▶ _EXERCISE GOAL_
Set the records down once more so that they match the source word for word.
--- START ---
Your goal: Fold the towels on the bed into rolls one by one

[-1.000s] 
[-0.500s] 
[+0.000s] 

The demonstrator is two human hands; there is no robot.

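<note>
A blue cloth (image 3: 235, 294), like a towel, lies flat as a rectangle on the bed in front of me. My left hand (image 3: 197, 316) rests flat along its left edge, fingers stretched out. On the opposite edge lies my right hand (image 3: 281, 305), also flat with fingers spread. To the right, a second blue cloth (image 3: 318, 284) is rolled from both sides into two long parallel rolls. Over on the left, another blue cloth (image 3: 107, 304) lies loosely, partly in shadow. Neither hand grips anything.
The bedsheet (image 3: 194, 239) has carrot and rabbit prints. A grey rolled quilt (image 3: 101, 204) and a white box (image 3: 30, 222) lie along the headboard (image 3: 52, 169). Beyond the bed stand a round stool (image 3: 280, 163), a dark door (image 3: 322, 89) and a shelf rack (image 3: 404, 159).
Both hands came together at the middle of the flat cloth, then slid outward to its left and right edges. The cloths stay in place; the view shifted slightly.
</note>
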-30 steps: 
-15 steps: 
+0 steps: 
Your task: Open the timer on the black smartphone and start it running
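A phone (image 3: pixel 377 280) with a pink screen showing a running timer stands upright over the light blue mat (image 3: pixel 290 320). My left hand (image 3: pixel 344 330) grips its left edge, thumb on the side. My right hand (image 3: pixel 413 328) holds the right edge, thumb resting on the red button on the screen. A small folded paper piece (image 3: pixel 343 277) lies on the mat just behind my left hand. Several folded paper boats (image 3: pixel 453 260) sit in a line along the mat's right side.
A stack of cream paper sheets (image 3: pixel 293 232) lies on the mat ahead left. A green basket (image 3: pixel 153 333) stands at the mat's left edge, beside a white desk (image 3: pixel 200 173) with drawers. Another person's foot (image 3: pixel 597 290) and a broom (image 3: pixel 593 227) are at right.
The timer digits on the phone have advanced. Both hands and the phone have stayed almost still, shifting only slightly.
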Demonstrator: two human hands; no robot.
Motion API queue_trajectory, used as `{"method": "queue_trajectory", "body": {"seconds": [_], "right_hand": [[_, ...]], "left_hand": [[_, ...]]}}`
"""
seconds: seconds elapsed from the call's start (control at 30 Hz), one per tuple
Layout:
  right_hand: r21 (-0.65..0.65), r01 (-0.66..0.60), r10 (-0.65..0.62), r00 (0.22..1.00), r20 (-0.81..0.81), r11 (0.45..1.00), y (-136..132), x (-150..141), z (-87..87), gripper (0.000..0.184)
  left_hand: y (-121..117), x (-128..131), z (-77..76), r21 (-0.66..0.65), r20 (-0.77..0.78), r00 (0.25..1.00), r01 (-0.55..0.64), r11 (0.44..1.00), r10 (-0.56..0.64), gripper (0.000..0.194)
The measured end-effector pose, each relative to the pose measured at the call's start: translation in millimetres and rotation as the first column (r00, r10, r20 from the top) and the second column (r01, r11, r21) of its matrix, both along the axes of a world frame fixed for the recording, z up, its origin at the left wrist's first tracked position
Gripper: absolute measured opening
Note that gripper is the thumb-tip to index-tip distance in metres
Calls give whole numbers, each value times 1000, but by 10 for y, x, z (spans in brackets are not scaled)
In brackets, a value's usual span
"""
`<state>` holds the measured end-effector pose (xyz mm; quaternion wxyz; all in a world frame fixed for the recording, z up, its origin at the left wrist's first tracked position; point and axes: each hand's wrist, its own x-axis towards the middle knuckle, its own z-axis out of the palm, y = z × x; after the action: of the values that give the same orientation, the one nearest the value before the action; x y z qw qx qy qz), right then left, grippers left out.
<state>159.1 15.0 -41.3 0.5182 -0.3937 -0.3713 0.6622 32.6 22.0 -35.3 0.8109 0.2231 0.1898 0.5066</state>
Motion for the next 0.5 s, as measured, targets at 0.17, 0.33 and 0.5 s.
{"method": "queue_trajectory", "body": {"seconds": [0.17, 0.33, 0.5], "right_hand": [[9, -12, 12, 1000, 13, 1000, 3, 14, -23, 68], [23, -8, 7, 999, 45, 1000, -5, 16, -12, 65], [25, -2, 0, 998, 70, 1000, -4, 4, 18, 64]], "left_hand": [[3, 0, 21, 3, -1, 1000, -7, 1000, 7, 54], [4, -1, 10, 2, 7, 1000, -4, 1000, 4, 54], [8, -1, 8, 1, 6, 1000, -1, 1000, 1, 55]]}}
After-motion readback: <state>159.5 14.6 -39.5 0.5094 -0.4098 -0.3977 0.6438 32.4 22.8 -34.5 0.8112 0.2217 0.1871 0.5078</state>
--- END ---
▶ _YOUR SOLUTION_
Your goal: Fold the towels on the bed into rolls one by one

[-1.000s] 
[-0.500s] 
[+0.000s] 

The demonstrator is two human hands; there is no robot.

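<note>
A blue cloth (image 3: 235, 294), like a towel, lies flat as a rectangle on the bed in front of me. My left hand (image 3: 197, 316) rests flat along its left edge, fingers stretched out. On the opposite edge lies my right hand (image 3: 281, 305), also flat with fingers spread. To the right, a second blue cloth (image 3: 318, 284) is rolled from both sides into two long parallel rolls. Over on the left, another blue cloth (image 3: 107, 304) lies loosely, partly in shadow. Neither hand grips anything.
The bedsheet (image 3: 194, 239) has carrot and rabbit prints. A grey rolled quilt (image 3: 101, 204) and a white box (image 3: 30, 222) lie along the headboard (image 3: 52, 169). Beyond the bed stand a round stool (image 3: 280, 163), a dark door (image 3: 322, 89) and a shelf rack (image 3: 404, 159).
Both hands came together at the middle of the flat cloth, then slid outward to its left and right edges. The cloths stay in place; the view shifted slightly.
</note>
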-30 steps: 
-15 steps: 
+0 steps: 
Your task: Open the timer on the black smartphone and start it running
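A phone (image 3: pixel 377 280) with a pink screen showing a running timer stands upright over the light blue mat (image 3: pixel 290 320). My left hand (image 3: pixel 344 330) grips its left edge, thumb on the side. My right hand (image 3: pixel 413 328) holds the right edge, thumb resting on the red button on the screen. A small folded paper piece (image 3: pixel 343 277) lies on the mat just behind my left hand. Several folded paper boats (image 3: pixel 453 260) sit in a line along the mat's right side.
A stack of cream paper sheets (image 3: pixel 293 232) lies on the mat ahead left. A green basket (image 3: pixel 153 333) stands at the mat's left edge, beside a white desk (image 3: pixel 200 173) with drawers. Another person's foot (image 3: pixel 597 290) and a broom (image 3: pixel 593 227) are at right.
The timer digits on the phone have advanced. Both hands and the phone have stayed almost still, shifting only slightly.
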Demonstrator: two human hands; no robot.
Motion API queue_trajectory, used as `{"method": "queue_trajectory", "body": {"seconds": [_], "right_hand": [[_, ...]], "left_hand": [[_, ...]]}}`
"""
seconds: seconds elapsed from the call's start (control at 30 Hz), one per tuple
Layout:
  right_hand: r21 (-0.65..0.65), r01 (-0.66..0.60), r10 (-0.65..0.62), r00 (0.22..1.00), r20 (-0.81..0.81), r11 (0.45..1.00), y (-136..132), x (-150..141), z (-87..87), gripper (0.000..0.184)
  left_hand: y (-121..117), x (-128..131), z (-77..76), r21 (-0.66..0.65), r20 (-0.77..0.78), r00 (0.25..1.00), r01 (-0.55..0.64), r11 (0.44..1.00), r10 (-0.56..0.64), gripper (0.000..0.194)
The measured end-effector pose, each relative to the pose measured at the call's start: translation in millimetres and rotation as the first column (r00, r10, r20 from the top) and the second column (r01, r11, r21) of its matrix, both along the axes of a world frame fixed for the recording, z up, its origin at the left wrist's first tracked position
Gripper: absolute measured opening
Note that gripper is the thumb-tip to index-tip distance in metres
Calls give whole numbers, each value times 1000, but by 10 for y, x, z (spans in brackets are not scaled)
In brackets, a value's usual span
"""
`<state>` holds the measured end-effector pose (xyz mm; quaternion wxyz; all in a world frame fixed for the recording, z up, its origin at the left wrist's first tracked position; point and axes: each hand's wrist, its own x-axis towards the middle knuckle, its own z-axis out of the palm, y = z × x; after the action: of the values that give the same orientation, the one nearest the value before the action; x y z qw qx qy qz), right then left, grippers left out.
<state>159.1 15.0 -41.3 0.5182 -0.3937 -0.3713 0.6622 32.6 22.0 -35.3 0.8109 0.2231 0.1898 0.5066</state>
Motion for the next 0.5 s, as measured, targets at 0.17, 0.33 and 0.5 s.
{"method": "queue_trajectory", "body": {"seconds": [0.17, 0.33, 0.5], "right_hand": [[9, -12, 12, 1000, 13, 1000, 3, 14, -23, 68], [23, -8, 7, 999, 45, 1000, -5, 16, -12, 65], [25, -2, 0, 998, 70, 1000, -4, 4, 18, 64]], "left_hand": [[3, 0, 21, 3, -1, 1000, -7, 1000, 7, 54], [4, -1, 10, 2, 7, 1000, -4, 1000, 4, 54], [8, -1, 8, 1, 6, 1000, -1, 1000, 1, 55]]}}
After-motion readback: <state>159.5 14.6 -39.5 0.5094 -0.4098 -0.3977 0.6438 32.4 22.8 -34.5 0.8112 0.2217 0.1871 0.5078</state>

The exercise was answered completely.